LUKAS AVENDAÑO | Requiem for an Alcaraván
Where:Polski Theatre - Świebodzki Stage, Orląt Lwowskich Square 20c
35*, 40 PLN
Reaching for autobiographical motifs, the Mexican performer recalls in his performances the muxe category of feminine men from the Oaxaca region. He combines Indigenous tradition with elements of queer culture and questions the nature of gender identity.
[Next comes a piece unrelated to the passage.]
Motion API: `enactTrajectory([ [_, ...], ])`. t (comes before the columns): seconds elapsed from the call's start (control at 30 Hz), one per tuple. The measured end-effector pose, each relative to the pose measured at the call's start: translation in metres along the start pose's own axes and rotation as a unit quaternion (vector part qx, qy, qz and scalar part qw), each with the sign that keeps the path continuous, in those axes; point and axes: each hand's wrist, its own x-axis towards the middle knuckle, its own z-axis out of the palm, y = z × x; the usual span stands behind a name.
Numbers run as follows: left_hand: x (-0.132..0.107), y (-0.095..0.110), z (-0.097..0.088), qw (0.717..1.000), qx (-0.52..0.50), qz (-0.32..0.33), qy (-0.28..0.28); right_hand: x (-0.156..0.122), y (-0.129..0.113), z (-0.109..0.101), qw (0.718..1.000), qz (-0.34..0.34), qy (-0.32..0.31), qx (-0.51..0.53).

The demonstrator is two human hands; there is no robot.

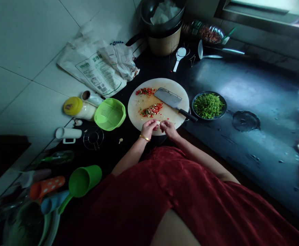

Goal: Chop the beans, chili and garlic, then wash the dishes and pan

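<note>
Over the near edge of a round white cutting board (pixel 136 102), both hands meet around a small pale garlic clove (pixel 158 123). My left hand (pixel 150 127), with a gold bangle at its wrist, pinches the clove from the left. From the right, the fingers of my right hand (pixel 168 128) are closed on it too. A cleaver (pixel 168 97) with a black handle lies flat across the board, its handle past the right edge. Beside the blade are two piles of chopped red chili, a far one (pixel 145 91) and a near one (pixel 151 110) mixed with pale bits.
Right of the board stands a bowl of chopped greens (pixel 208 105). To the left are a green plastic basket (pixel 110 114), a yellow-lidded jar (pixel 79 108) and a white mug (pixel 68 133). Pots (pixel 164 42) and a white sack (pixel 98 70) stand behind. A green dipper (pixel 84 181) is front left.
</note>
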Motion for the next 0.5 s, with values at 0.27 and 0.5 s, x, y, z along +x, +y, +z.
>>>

Kathoey in Thailand, virgjineshe in Albania, hidźra in India, and muxe (pronounced: mushe) among the Zapotec people – means third sex. In the Mexican state of Oaxaca, especially in the town of Juchitán de Zaragoza, such boys play the roles of additional daughters of their mothers, supporting them with housework and accepting the social, emotional and sexual roles customarily ascribed to women. The muxe notion comprises homosexuality, transsexuality and same-sex marriage. Muxes cook, embroider, wear dresses, put on make-up and braid their hair. It is probably not without significance that in this nearly matriarchal community full of archaic rituals, women take on a more important position than men, which clearly differentiates this community from the rest of Catholic Mexico, imbued with the cult of machismo.
It is the Oaxaca region where Lukas Avendaño comes from. He has devoted his art to making the voice of his exceptional brothers (sisters?) heard and accepted by mainstream culture. By doing so, in a way, he becomes a spokesperson for all the people whose sexuality and gender roles are marginalized, looking for a well-deserved place among traditionally understood behaviours. In his work, the artist combines choreography, word and audiovisual materials to tell about the nature of the muxes, complex and full of contradictions, whose lives are torn between suffering and loneliness and a sense of pride and exceptionality. On the one hand, they function in an environment which, according to modern terminology, we could call "gay-friendly", enjoying their mothers and sisters` support, but on the other hand, they often struggle with rejection by their fathers and the inability to raise their own families and to find a suitable job, which often results in prostitution and drug abuse.
In "Requiem for an Alcaraván", which Avendaño will perform in Wrocław dressed in traditional Zapotec women’s outfits, ritual Indigenous dances and rites interweave with autobiographical motifs and actions inviting the audience to interact. The transgender dancer leads the audience through the stages of a woman’s life and its related traditional ceremonies and activities, such as marriage and mourning, the rites of care and healing as well as of the Transfiguration, saturating them with sensuality and, at the same time, eternal unfulfillment. The dancer’s soul symbolically personifies a local legendary bird called alcaraván in Spanish.